Going line by line through the entries below, note each one with "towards", then report how many there are and nothing else.

═══ Source data

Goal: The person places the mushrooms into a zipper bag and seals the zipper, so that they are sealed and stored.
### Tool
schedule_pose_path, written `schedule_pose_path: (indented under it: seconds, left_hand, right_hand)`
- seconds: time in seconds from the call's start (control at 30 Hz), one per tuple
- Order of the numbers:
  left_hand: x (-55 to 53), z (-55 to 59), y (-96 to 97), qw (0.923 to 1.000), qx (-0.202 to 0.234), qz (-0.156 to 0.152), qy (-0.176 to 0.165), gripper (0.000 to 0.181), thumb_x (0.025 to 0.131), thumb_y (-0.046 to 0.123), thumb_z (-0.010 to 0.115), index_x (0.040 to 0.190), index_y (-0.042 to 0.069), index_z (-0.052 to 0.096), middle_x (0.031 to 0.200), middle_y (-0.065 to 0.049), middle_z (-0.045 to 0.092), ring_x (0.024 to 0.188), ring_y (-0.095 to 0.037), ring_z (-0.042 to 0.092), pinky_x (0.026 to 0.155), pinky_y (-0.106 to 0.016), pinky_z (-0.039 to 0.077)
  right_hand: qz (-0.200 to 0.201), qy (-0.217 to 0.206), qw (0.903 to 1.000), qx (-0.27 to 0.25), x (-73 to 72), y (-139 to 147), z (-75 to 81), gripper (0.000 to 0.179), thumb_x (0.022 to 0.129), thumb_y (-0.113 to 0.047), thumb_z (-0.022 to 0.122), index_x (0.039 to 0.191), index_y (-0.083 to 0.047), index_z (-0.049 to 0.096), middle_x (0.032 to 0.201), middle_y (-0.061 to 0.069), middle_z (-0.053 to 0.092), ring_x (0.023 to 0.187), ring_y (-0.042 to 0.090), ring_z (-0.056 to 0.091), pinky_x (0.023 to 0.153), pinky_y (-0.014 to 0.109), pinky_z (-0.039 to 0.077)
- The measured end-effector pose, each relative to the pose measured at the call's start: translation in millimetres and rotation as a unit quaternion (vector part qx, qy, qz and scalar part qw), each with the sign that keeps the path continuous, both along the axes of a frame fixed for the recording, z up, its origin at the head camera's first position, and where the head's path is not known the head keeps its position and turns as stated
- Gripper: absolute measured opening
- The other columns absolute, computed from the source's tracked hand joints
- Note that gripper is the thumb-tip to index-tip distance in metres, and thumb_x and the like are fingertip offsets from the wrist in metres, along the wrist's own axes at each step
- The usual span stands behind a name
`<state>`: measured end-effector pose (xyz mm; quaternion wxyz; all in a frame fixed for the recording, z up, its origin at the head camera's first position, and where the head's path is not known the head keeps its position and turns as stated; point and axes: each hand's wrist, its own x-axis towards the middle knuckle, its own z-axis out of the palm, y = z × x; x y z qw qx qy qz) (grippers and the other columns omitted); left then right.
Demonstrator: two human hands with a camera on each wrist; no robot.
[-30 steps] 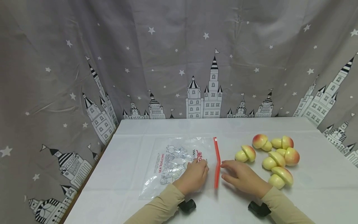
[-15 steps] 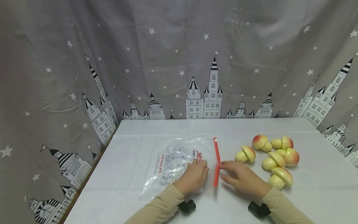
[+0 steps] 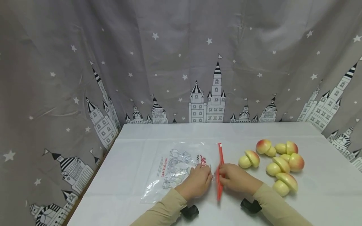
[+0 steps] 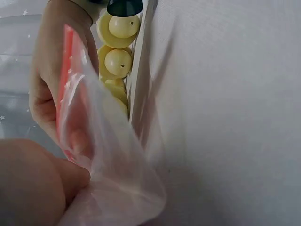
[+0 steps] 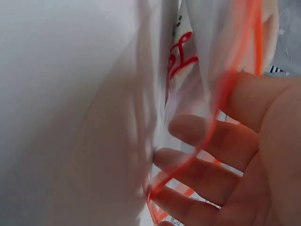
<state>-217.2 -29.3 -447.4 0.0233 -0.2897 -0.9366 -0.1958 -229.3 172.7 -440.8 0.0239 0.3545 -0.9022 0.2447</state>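
A clear plastic zip bag (image 3: 158, 183) with printed drawings and red lettering lies flat on the white table. Its red zip strip (image 3: 220, 153) faces right. My left hand (image 3: 195, 183) pinches the bag just left of the strip. In the left wrist view the left thumb (image 4: 70, 181) presses into the plastic, and the bag's mouth bulges up. My right hand (image 3: 238, 179) holds the strip from the right. Seen from the right wrist, its thumb (image 5: 254, 96) lies against the red edge and its fingers (image 5: 193, 169) curve round the mouth, partly seen through the plastic.
Several yellow mushroom-shaped pieces with red-tinged caps (image 3: 281, 164) cluster on the table to the right of the right hand. One mushroom (image 3: 249, 159) lies closest to the bag. A grey curtain (image 3: 169, 62) printed with castles and stars hangs behind the table (image 3: 135, 135).
My right hand has moved left from beside the red strip to take hold of it, and the strip now bends. The left hand stays at about the same place. The view has tilted slightly.
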Motion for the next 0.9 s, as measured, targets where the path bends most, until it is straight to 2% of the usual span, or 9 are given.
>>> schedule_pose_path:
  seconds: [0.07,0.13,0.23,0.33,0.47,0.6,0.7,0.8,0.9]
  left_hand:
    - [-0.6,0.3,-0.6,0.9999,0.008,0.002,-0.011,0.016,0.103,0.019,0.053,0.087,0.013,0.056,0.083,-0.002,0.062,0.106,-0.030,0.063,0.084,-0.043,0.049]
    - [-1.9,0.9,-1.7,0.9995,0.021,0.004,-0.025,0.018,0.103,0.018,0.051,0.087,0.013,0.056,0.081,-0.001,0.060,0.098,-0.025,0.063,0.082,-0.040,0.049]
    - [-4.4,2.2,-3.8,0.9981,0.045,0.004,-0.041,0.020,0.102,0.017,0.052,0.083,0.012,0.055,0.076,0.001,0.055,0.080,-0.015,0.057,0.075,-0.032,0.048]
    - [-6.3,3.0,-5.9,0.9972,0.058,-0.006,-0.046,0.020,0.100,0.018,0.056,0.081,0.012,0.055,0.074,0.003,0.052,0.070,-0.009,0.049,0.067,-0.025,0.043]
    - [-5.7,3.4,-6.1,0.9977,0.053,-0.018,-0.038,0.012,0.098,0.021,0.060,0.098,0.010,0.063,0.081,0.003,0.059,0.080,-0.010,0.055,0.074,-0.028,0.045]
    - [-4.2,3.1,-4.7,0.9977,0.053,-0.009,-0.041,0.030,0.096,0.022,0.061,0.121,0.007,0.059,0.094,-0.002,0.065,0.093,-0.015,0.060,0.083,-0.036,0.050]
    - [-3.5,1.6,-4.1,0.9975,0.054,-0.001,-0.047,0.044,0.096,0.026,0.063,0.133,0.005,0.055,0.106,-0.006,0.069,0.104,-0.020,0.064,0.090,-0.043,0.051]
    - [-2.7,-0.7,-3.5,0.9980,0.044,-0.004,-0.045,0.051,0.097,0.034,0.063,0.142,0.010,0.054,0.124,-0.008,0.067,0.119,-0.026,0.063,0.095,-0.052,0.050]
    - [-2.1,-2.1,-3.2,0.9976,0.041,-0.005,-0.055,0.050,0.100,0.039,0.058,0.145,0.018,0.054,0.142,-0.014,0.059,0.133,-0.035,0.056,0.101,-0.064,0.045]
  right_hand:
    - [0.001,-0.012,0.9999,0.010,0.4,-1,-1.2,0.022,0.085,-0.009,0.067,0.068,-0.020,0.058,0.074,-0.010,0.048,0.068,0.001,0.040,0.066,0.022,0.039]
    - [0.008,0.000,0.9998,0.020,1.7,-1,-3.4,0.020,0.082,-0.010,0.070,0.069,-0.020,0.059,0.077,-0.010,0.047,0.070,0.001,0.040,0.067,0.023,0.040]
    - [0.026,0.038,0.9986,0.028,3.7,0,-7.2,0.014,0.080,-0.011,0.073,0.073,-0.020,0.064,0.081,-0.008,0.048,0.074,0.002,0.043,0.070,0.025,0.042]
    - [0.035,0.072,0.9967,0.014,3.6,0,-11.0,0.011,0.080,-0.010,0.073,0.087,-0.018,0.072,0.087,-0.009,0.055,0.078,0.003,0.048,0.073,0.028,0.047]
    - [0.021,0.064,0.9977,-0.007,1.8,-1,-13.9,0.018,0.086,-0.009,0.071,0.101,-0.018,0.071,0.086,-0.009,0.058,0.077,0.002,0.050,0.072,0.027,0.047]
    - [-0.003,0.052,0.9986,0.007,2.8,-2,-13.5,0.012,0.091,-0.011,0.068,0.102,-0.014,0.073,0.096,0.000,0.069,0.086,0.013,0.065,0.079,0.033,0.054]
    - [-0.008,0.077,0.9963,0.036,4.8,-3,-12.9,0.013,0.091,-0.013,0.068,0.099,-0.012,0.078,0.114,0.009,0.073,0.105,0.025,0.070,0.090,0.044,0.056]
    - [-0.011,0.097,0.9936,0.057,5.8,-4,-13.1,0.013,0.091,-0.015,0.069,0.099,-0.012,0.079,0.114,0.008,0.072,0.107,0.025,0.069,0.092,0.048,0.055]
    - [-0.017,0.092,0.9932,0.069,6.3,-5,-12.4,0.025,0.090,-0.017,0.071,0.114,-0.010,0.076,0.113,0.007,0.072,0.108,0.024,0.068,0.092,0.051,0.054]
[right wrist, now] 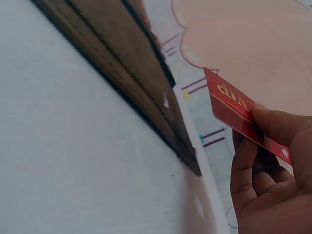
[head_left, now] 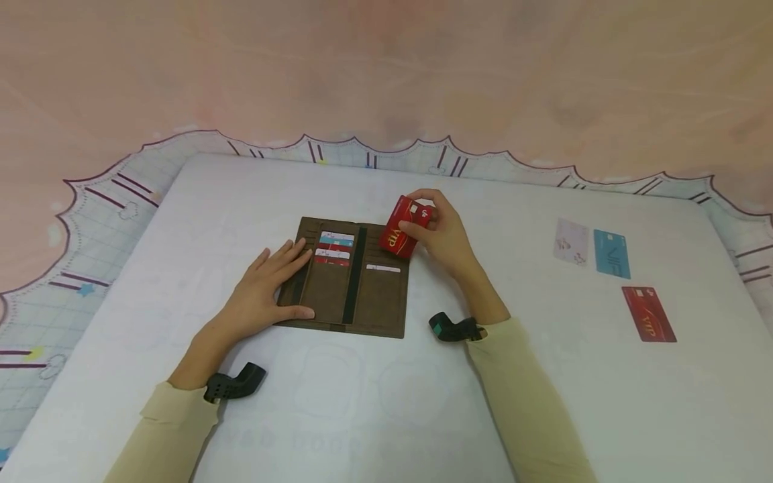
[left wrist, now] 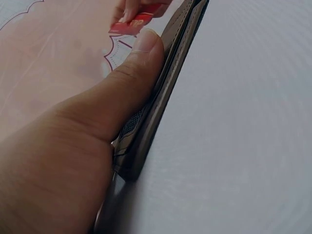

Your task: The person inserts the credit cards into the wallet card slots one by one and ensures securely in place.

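A brown wallet [head_left: 380, 302] lies unfolded on the white table, with several cards [head_left: 334, 249] tucked in its left panel's slots and one pale card [head_left: 383, 268] in the right panel. My left hand [head_left: 256, 295] rests spread on the wallet's left side; in the left wrist view the thumb [left wrist: 131, 73] lies along its edge. Above the right panel, my right hand [head_left: 443, 235] pinches a red VIP card [head_left: 398, 235] between thumb and fingers. The right wrist view shows this red card [right wrist: 234, 107] held tilted, apart from the wallet [right wrist: 112, 63].
To the right on the table [head_left: 483, 416] lie a pale flowered card [head_left: 571, 241], a blue VIP card [head_left: 612, 253] and another red VIP card [head_left: 649, 314]. A patterned cloth [head_left: 386, 74] with a scalloped border spreads beyond the table's far edge.
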Demonstrator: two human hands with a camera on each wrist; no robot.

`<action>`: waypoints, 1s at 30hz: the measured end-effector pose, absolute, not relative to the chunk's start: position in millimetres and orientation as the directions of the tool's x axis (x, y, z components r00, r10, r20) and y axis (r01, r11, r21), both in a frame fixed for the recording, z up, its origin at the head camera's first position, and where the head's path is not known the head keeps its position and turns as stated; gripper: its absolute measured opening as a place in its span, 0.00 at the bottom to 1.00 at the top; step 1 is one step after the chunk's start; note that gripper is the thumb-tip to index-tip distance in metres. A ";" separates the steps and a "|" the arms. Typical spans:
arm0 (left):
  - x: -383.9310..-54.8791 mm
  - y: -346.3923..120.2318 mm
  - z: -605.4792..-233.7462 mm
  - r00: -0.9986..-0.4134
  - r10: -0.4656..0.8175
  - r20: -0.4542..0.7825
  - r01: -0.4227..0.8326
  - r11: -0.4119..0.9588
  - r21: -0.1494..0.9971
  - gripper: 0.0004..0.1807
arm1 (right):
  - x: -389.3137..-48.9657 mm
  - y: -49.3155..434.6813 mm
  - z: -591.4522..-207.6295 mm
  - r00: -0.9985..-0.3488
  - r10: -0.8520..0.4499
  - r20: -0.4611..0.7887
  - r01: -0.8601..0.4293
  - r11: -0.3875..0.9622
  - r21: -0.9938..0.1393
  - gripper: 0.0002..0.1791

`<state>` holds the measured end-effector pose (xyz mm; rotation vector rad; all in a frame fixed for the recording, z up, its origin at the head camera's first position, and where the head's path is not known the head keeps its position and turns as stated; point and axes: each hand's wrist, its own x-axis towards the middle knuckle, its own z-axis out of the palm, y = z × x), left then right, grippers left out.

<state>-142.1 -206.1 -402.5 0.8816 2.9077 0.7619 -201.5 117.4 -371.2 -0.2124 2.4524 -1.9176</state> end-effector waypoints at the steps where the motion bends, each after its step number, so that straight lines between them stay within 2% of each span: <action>1: -142.2 -206.1 -402.1 -0.841 0.526 0.131 0.522 0.723 0.452 0.54 | -201.8 115.7 -372.6 -0.990 -0.126 0.070 -0.098 0.231 -0.968 0.26; 21: -144.5 -207.1 -405.0 -0.831 0.537 0.148 0.541 0.713 0.446 0.54 | -204.0 105.8 -390.3 -0.984 -0.152 0.094 -0.130 0.252 -0.959 0.24; 30: -144.2 -207.5 -405.3 -0.829 0.537 0.155 0.543 0.709 0.450 0.55 | -203.4 102.9 -391.8 -0.983 -0.171 0.067 -0.120 0.327 -0.937 0.24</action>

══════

_Written answer_:
2